> **EXERCISE BRIEF**
The line containing "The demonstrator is" marks the end: output every line of the data up to it, and that line too, exactly as written.

> **PROVIDED MATERIAL**
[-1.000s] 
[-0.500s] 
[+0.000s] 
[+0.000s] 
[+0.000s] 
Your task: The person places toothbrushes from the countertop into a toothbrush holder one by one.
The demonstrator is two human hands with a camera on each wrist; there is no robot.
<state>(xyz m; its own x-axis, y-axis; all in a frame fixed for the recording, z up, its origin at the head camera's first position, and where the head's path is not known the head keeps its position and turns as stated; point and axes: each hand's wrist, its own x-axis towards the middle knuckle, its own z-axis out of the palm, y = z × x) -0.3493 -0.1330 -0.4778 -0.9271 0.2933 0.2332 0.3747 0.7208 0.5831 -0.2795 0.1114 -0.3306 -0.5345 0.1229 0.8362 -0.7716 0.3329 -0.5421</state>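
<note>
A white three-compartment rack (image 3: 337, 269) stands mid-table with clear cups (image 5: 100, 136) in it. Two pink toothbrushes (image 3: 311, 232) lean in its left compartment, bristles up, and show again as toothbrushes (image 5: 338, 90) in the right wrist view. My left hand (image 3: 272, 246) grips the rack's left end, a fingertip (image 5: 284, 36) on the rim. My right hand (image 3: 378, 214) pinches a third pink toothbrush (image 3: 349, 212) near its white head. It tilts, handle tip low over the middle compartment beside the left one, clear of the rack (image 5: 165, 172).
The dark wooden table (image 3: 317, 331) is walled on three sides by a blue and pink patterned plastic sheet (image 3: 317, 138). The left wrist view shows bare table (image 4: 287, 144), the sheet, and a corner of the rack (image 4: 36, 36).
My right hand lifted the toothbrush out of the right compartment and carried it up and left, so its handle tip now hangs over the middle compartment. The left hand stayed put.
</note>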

> **YOUR SOLUTION**
[-1.000s] 
[-0.500s] 
[+0.000s] 
[+0.000s] 
[+0.000s] 
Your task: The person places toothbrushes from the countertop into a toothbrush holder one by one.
The demonstrator is two human hands with a camera on each wrist; there is no robot.

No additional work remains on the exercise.